* **WHAT YOU NEED TO DO**:
Copy out exactly the lines below that run from the one holding "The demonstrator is" to the one holding "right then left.", keeping both of those lines and no others.
*** Opening RECORDED INFORMATION ***
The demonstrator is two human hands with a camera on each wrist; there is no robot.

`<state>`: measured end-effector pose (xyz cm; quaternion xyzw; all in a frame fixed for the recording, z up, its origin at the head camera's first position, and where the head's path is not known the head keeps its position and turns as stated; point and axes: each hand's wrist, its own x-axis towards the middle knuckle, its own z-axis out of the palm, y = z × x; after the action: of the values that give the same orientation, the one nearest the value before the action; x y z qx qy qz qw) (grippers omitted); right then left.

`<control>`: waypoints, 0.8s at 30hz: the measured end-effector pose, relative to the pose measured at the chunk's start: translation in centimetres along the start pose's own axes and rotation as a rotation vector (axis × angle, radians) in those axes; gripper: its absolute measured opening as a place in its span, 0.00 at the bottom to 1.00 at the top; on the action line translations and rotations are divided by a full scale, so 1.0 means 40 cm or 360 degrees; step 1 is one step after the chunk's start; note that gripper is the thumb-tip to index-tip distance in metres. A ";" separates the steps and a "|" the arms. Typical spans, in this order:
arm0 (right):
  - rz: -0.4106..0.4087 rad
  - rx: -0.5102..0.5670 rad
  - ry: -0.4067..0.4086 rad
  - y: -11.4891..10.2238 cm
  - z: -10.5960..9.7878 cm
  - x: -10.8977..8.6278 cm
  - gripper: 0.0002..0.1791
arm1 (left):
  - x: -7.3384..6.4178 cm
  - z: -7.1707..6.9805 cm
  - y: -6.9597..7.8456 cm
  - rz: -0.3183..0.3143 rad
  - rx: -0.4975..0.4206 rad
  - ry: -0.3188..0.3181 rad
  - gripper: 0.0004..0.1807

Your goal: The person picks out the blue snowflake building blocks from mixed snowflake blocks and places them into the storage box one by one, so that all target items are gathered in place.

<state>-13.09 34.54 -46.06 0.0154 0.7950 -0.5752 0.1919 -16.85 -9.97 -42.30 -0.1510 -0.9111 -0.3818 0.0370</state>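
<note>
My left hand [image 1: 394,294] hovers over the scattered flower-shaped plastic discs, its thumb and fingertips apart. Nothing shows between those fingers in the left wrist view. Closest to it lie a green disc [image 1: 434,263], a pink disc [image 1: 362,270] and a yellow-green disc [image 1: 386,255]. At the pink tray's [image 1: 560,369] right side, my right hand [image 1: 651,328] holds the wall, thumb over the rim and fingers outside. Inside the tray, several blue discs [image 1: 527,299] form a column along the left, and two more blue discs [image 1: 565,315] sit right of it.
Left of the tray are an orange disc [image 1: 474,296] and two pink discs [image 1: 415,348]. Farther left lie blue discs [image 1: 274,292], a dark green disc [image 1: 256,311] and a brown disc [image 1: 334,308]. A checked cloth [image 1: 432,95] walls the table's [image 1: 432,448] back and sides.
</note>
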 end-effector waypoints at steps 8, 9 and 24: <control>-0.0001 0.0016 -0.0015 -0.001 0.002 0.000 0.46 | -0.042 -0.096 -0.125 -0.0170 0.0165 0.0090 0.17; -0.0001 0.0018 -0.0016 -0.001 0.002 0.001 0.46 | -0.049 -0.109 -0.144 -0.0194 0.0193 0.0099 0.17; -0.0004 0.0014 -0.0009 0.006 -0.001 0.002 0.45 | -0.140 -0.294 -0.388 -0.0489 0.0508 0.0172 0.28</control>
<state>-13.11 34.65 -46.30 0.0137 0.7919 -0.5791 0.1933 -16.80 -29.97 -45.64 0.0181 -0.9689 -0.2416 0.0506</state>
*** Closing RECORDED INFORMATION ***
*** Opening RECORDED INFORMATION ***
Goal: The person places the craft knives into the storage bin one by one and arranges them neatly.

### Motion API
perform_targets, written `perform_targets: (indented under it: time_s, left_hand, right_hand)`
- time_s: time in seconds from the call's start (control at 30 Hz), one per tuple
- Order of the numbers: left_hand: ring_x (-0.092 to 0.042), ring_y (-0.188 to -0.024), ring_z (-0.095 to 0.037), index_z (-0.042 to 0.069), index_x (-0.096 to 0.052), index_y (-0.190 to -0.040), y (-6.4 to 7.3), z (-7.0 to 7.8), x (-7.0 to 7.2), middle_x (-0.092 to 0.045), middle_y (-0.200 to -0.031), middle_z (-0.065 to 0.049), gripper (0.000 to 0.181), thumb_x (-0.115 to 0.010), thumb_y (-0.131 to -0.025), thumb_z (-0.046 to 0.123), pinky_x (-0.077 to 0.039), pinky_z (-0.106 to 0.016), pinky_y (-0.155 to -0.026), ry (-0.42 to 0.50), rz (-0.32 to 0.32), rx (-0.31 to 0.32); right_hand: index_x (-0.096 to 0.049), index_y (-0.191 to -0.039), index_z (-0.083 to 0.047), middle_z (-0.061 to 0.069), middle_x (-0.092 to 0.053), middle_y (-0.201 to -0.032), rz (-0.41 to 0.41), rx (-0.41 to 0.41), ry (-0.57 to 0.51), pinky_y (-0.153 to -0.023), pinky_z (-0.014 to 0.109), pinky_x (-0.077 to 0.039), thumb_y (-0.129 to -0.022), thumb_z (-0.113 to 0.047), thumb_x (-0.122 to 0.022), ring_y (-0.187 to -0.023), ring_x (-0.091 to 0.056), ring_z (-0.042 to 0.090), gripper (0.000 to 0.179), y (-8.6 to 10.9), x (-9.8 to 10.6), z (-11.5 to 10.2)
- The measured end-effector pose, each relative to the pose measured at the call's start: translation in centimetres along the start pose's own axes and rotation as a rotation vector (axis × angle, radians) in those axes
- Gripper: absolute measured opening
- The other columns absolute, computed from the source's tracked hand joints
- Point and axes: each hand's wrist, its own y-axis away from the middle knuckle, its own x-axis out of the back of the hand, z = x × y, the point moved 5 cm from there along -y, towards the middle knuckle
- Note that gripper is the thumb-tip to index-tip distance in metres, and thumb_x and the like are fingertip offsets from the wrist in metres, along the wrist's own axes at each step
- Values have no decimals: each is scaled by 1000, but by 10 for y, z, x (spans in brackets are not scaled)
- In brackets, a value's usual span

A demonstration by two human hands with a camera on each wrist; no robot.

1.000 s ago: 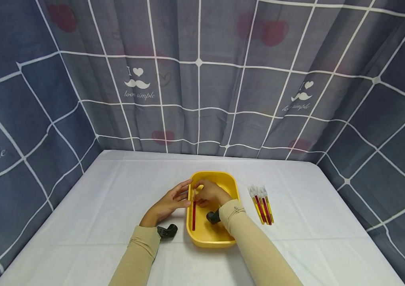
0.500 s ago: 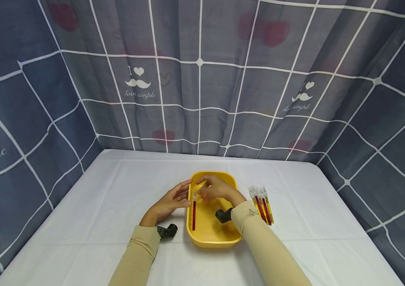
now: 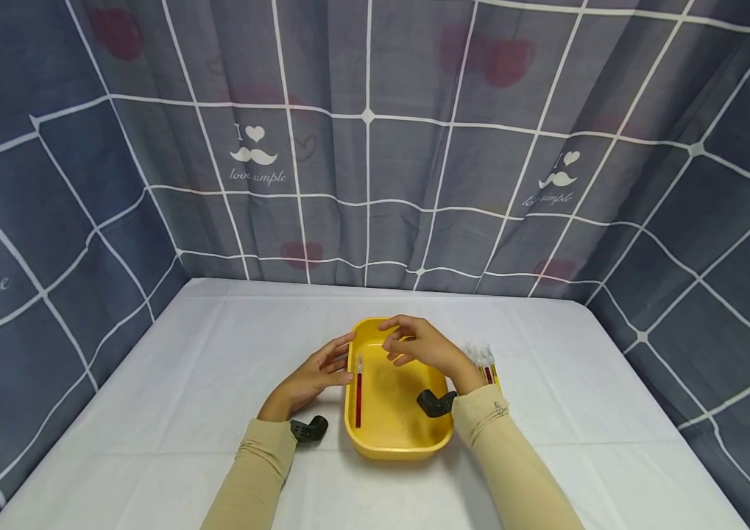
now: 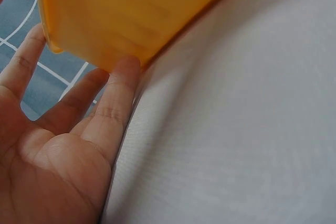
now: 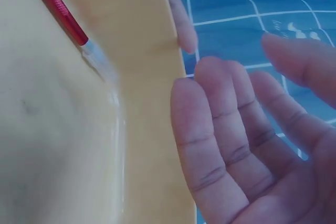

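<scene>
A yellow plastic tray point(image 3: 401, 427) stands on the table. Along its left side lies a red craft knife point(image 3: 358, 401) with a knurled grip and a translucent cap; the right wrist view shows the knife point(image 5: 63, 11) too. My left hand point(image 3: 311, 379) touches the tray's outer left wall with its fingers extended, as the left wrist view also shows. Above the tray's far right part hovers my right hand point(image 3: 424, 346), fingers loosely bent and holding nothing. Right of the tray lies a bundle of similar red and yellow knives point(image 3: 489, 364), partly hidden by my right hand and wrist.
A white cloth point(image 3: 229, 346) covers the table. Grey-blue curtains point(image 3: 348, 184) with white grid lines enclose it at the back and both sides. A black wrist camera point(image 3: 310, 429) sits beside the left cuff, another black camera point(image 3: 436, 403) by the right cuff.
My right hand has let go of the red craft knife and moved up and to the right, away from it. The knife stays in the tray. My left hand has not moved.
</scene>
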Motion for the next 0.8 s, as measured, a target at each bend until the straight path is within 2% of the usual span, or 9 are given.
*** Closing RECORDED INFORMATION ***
* **SOLUTION**:
The demonstrator is two human hands with a camera on each wrist; there is no robot.

`<state>`: measured end-effector pose (xyz cm; quaternion xyzw; all in a frame fixed for the recording, z up, its origin at the head camera's first position, and where the head's path is not known the head keeps its position and turns as stated; point and axes: each hand's wrist, its own x-axis towards the middle knuckle, its own z-axis out of the palm, y = z × x; after the action: of the values that give the same orientation, the one nearest the value before the action; x y z qx qy qz qw) (grippers omitted); right then left.

The required output has been given in full.